React to treatment differently
Every year, BonkoLab performs tens of thousands of cell toxin analyses for Nordic children with leukaemia, in order to ascertain the optimal treatment for patients, and several of these analyses cannot be performed anywhere else in the world. If the treatment intensity is too low, there is a risk of relapse, and if the dose is too high, there is a risk of developing a new cancer disease or of infection because of a weak immune system.
“We aim to avoid as many side-effects from the treatment as possible by adapting the treatment to the genetic material of the individual patient. However, this can only partly explain why patients react differently to the treatment. Therefore we have to measure concentrations of medicine directly in the patients’ blood. However, some patients are at risk of life-threatening side-effects if they receive normal doses of treatment. This applies in particular for groups of patients who are intolerant to the medicine because of a defect in their genes. They can benefit immensely from tailored treatment early on.”

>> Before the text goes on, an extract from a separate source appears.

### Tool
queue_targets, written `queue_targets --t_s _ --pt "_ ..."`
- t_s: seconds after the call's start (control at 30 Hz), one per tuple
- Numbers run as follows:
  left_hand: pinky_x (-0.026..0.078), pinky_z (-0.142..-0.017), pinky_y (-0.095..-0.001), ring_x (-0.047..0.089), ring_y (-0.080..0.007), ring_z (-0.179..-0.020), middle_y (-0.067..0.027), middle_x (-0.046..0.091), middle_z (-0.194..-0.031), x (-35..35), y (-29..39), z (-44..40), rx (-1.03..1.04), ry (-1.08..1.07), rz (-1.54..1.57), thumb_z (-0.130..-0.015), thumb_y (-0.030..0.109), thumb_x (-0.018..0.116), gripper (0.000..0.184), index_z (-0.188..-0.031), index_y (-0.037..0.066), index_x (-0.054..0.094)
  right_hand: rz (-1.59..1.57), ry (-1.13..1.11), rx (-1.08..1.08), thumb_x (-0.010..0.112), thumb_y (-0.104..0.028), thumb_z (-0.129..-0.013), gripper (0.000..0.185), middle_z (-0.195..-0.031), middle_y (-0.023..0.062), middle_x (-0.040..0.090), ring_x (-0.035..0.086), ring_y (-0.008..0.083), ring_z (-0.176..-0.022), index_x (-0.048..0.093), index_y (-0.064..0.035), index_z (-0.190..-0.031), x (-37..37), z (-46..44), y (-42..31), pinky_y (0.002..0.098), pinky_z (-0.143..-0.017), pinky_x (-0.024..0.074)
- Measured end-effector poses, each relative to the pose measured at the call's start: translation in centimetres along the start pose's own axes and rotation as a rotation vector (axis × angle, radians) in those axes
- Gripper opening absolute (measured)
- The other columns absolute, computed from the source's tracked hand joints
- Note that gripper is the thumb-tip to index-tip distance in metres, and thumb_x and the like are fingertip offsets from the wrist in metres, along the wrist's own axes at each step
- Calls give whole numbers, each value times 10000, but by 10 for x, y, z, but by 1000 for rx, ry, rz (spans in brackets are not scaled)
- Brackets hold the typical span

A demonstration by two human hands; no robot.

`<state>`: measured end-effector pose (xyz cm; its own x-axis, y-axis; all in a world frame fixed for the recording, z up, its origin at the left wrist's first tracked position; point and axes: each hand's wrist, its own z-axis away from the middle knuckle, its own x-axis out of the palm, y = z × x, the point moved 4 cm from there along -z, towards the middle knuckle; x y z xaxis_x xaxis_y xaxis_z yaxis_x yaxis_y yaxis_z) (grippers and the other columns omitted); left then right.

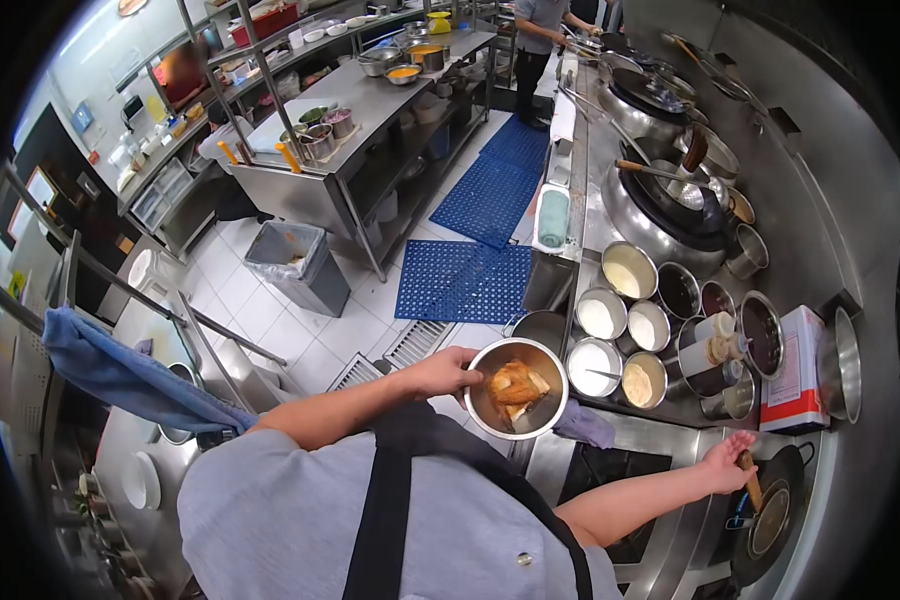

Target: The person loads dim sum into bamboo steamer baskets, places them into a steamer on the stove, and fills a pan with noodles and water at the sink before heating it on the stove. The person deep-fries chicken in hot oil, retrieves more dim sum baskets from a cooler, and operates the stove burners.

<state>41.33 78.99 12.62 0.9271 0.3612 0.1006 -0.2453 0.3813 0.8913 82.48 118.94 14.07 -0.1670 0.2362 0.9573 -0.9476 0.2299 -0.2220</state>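
Fingers of the left hand (445,372) are closed on the near rim of a metal bowl (518,428), which stands out beyond their tips, apart from the counter, with browned food (518,386) lying inside it. As I judge it, the step in hand is keeping that bowl up on one side while the right hand (727,467) is busy at a wooden handle (750,484); those fingers look loosely bent, and I cannot tell whether they grip it or merely rest against it. Just below the right fingers, the handle leads to a round tool (770,522) over a black wok (746,552). What any move from here calls for, I'd say, is a firm pinch and a fairly level rim on the left, so the food stays put, and a surer hold on the right before the tool is lifted or turned. Between the two hands, farther out from the fingers, stand containers of pale stuff (597,314), with bottles (708,352) to their right. Harder to make out: the left fingertips are partly hidden by the bowl, the food's exact kind is unclear, the wok's contents can't be read under the tool, and the dark edge of the view closes in just past the wok
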Motion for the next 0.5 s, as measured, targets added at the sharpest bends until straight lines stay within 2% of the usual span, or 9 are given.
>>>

Ethnicity and personal medicine
Science has come a long way in mapping the full human genome, including in Danish patients, and this may be a huge leap in routine patient treatment, because comprehensive mapping of patients’ DNA is no longer as expensive as it was. According to Kjeld Schmiegelow, it is just as important to identify and describe how different treatments work in relation to relevant gene variants, including how patients assimilate the chemotherapy. This also applies for the, as yet, poorly described factor; ethnicity.
“Almost all medicine is developed in industrialised countries, especially in Europe and the US, and the genes on which we usually focus often fail to explain the side-effects in treatment we observe in other ethnic groups in society. This is a serious weakness if we are to launch personalized medicine on a large scale,” he said.
American researchers from St. Jude Children’s Research Hospital have led the international research project, with participation from paediatric oncology centres in Denmark, the US, Asia and South America. The Danish part of the project has been supported by Børnecancerfonden.